If you have been harmed in a Shepherdsville car accident that was not your fault, you may want to recover damages either in settlement or court. To get the best chance of success, you must prove that the other driver’s negligence directly caused the accident and led to your injuries. This can be difficult to do on your own as you deal with your injuries and their impact on your life. That is why you should hire a Shepherdsville Car Accident Lawyer to handle the claim process for you.
Right after the crash, the statement of the other driver, police, and witnesses may not match. So, you and your lawyer must prove the negligence of the other driver to the insurer or the judge to secure compensation.
Proving Negligence in Car Accidents
To prove the negligence of the other driver, you need to give evidence that shows the driver acted negligently and caused the accident. Particularly, you must prove that:
- The other driver owed you a duty of care. Every driver on the road has a duty to keep other road users safe. Thus, they need to behave safely, so they cannot harm others.
- The other driver breached their duty of care. Drivers who fail to act reasonably breach their duty of care. For instance, not obeying the law or ignoring it by driving while texting or speeding is a breach of their duty of care.
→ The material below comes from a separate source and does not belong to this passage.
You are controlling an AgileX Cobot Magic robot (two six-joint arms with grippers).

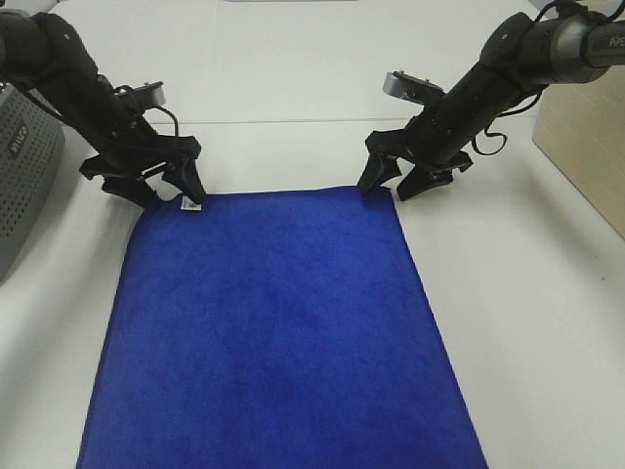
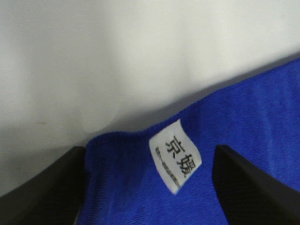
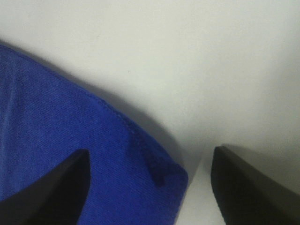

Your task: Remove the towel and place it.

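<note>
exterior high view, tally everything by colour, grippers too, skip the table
blue: 1, the towel
black: 2, the left gripper and the right gripper
grey: 1, the basket at the left edge
white: 1, the tag on the towel's corner
beige: 1, the panel at the right edge
total: 6

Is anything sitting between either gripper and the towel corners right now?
Nothing visible. The left gripper, jaws open, straddles the towel at its tagged far corner; the right gripper, jaws open, straddles the other far corner.
</note>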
- The breach of duty of care led to your injuries. You must prove that the driver’s breach of their duty of care resulted in your injuries.
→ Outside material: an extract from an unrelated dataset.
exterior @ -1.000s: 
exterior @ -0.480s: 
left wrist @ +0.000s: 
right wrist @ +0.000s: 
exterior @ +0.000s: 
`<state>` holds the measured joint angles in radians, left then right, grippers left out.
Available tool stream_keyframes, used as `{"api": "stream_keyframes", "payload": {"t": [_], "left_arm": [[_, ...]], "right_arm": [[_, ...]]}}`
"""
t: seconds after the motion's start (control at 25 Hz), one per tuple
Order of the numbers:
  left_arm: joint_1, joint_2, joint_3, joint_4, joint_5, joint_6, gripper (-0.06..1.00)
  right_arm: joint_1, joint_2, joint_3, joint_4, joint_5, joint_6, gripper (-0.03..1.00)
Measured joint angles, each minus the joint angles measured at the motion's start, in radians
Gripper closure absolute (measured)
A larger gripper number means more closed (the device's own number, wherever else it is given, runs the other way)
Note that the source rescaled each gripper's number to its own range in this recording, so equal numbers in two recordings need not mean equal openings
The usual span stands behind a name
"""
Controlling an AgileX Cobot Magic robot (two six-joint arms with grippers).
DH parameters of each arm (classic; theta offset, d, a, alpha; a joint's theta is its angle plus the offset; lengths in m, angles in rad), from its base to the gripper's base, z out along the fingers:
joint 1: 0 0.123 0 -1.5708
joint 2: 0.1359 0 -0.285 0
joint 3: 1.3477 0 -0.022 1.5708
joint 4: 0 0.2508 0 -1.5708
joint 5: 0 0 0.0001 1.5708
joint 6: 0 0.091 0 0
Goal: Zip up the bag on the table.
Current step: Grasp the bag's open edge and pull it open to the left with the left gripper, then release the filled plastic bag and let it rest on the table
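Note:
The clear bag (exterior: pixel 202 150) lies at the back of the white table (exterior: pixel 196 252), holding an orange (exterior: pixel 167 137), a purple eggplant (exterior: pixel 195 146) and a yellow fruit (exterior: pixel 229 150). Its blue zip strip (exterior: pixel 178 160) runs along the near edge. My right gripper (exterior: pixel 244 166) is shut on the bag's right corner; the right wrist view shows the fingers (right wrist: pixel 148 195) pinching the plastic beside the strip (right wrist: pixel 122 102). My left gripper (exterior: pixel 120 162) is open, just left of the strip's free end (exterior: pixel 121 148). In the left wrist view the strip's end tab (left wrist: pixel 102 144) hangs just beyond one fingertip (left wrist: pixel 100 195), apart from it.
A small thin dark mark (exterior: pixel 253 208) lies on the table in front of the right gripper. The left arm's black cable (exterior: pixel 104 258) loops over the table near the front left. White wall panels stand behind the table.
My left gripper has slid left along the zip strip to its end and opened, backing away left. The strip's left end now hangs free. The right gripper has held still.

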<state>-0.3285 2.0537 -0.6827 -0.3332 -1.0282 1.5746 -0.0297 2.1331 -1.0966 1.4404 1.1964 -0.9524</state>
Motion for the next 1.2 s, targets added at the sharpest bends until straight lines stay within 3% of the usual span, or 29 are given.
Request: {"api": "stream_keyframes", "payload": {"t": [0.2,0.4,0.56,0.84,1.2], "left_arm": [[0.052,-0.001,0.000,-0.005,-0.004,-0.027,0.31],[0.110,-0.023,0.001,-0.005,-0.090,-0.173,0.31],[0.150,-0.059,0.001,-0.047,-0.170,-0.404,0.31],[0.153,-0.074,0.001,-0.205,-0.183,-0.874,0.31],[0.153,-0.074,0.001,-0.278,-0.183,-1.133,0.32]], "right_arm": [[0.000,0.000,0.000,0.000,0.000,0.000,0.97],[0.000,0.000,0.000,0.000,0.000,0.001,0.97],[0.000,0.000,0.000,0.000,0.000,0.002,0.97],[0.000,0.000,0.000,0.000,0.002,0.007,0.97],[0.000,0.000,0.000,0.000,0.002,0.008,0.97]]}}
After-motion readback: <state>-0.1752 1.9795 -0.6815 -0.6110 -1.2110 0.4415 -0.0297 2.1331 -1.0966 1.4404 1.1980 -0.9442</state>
- You are eligible for compensation. You must prove that your damages or injuries happened during the accident. Also, you need to establish your right to compensation in a lawsuit.
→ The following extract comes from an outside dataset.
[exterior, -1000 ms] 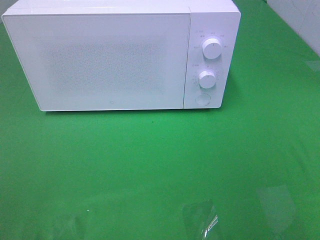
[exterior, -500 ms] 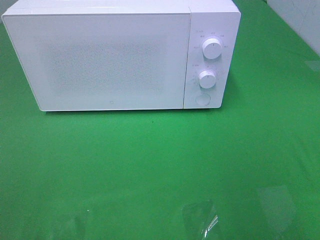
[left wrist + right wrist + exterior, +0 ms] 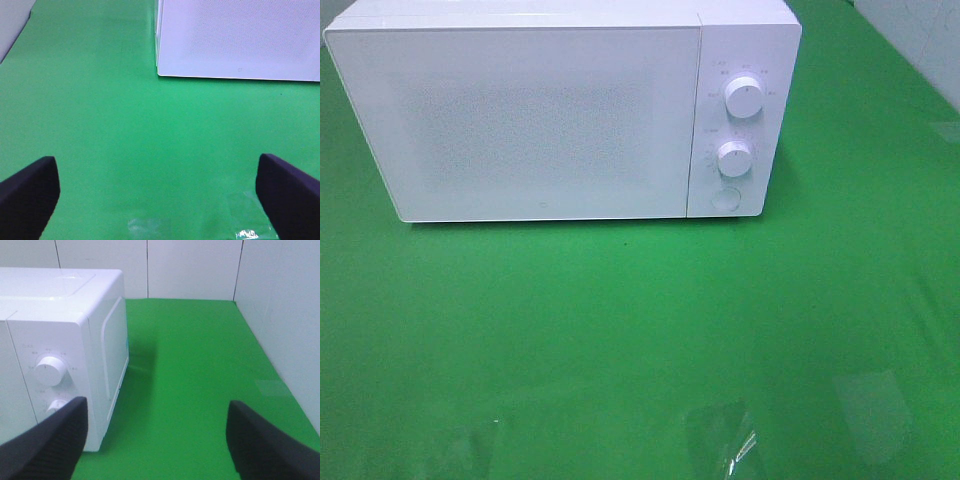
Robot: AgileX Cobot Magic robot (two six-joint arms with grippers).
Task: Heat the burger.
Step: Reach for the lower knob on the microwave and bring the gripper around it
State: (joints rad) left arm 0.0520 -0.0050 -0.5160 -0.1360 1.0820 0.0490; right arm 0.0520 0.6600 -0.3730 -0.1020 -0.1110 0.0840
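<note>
Left gripper [image 3: 160, 200] hangs wide open and empty over the green tabletop [image 3: 620, 330], near the front left corner of the microwave [image 3: 540, 120], which stands by the far edge. Its door [image 3: 520, 150] is shut. The mark low on the door and the print around the dials [image 3: 745, 97] are too small to read. Right gripper [image 3: 157, 445], also open and empty, faces the microwave's right side, with bare green running to the wall [image 3: 280, 315]. No view shows the burger.

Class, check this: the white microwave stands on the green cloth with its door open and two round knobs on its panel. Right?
No: the door is shut, as the exterior high view shows. The white microwave does stand on the green cloth, with two round knobs on its panel.
</note>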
You should expect the defendant to refute some elements of your claim to avoid paying damages. You need to prepare for such arguments and work to protect your rights.
Importance of Evidence in Proving Negligence
It is imperative to gather evidence soon after the accident to make it easier for you to file a lawsuit against the at-fault party. This evidence can include eyewitness testimony, photos or videos of the crash scene, medical records, police reports, and phone records.
You may be able to collect some of this evidence while you are still at the accident scene. And your lawyer can recover other pieces through the discovery process, which usually comes after a case has been filed. The discovery process includes written interrogatories, document production requests, and depositions.